Baruah presented his research papers on film at several international conferences such as London, Queens’ University, Belfast, Ireland, Dubai. As a part of his research he had been at the University of Edinburgh, Scotland. He was invited as the guest speaker and also guest faculty at the MAHE University, Dubai, UAE in 2019. He contributed an article Regional Reflections: Shakespeare in Assamese Cinema for the book Shakespeare and Indian Cinema, edited by Dr. Poonam Trivedi and Dr. Paromita Chakravorty published by Routledge Publication. Baruah has made several documentaries like The Dhemaji Tragedy, Reema Panging, Laxmi Orang- Rising from the Grave, Nagaon- a Land of Diversity, NF Railway- Lifeline of NE people, Dinner with Vivek, Chiaroscuro, Breaking the Silence and The Children of God.

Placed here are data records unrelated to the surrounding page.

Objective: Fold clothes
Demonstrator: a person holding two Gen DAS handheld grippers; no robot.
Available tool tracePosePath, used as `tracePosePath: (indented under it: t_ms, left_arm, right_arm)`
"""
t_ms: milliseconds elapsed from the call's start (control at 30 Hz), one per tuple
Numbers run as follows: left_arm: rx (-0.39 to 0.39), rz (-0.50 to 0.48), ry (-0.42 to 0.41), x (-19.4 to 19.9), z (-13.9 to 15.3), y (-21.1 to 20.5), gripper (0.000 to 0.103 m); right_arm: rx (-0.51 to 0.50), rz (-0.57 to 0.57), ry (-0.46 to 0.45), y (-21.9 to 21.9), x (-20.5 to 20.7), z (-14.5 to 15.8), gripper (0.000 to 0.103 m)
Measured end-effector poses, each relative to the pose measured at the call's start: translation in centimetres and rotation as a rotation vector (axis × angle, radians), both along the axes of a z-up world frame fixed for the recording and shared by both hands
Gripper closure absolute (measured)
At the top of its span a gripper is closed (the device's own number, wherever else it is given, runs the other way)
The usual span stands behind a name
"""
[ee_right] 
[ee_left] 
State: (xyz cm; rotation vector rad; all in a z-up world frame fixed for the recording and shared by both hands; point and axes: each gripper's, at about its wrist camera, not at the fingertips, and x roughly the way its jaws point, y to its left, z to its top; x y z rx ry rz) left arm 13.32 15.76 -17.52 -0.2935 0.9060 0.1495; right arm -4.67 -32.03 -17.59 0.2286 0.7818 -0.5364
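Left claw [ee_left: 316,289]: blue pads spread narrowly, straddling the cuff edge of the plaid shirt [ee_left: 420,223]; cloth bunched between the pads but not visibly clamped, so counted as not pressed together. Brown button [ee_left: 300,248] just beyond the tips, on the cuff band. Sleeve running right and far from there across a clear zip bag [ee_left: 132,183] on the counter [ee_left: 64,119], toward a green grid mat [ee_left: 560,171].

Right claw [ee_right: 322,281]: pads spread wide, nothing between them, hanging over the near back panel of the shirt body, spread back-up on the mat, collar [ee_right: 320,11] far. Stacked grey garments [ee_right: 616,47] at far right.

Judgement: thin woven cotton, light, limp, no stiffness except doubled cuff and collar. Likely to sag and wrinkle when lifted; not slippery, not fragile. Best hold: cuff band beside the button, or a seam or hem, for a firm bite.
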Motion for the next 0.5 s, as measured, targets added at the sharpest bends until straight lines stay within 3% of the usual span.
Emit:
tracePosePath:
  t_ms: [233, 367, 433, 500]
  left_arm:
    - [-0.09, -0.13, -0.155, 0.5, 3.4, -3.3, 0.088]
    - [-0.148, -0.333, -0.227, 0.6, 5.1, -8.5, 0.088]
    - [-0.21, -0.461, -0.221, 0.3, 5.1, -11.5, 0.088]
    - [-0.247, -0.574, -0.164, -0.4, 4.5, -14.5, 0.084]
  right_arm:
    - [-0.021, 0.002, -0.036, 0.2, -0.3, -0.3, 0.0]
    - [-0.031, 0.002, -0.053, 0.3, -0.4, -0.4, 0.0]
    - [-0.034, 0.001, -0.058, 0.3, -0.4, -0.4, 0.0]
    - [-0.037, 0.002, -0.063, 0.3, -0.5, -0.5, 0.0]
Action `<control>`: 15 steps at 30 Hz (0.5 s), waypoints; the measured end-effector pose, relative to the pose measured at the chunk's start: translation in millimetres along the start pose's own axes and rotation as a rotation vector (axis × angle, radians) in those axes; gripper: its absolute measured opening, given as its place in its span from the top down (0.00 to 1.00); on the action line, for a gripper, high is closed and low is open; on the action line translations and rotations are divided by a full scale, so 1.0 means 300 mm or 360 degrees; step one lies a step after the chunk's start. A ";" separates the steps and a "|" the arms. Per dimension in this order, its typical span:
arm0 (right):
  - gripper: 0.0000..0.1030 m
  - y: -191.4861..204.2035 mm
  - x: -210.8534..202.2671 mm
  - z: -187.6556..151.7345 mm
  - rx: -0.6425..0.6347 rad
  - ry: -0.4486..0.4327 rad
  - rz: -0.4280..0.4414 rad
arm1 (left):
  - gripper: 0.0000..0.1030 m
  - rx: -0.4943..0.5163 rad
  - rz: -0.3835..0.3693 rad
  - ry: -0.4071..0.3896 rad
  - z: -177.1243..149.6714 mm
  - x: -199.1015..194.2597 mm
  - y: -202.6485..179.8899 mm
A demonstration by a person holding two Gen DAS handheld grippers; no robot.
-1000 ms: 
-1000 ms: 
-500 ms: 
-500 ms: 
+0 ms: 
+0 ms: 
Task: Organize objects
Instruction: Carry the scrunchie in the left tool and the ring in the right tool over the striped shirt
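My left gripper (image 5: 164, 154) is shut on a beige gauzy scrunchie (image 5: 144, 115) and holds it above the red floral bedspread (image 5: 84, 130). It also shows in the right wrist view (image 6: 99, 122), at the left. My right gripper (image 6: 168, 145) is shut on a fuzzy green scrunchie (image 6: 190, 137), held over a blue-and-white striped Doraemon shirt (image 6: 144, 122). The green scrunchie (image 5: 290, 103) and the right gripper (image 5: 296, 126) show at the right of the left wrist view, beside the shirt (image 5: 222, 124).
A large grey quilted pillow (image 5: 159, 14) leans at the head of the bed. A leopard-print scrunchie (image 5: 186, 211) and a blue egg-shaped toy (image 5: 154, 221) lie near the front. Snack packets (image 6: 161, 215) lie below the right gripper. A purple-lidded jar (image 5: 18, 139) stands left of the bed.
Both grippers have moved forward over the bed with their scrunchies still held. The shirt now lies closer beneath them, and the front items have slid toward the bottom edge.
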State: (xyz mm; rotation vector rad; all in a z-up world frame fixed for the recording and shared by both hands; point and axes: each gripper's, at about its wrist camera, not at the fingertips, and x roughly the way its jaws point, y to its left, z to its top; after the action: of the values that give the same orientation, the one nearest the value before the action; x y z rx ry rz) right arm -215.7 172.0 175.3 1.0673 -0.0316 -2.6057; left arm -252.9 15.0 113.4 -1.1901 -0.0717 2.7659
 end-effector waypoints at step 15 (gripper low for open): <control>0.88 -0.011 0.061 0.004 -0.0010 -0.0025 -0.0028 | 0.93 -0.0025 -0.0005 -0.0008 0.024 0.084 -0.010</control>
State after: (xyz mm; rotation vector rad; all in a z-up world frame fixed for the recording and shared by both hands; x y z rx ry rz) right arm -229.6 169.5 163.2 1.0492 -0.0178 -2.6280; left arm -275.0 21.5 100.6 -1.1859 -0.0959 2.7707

They have won multiple awards and are selected in the competition section at several national and international film festivals such as 13th IDSFFK, SIGNS, Kolkata International Film Festival, Lacorne International Film Festival, Paris International Film Awards, Georgia Documentary Film Festival etc.
He served as the juror at many international film festivals. He has been regularly writing film reviews for the national newspapers such as The Hindu, The Assam Tribune, The Sentinel etc. He is the founder of the Sunlit Studio Film Club, a film society that promotes good, serious and meaningful cinema in North-East India.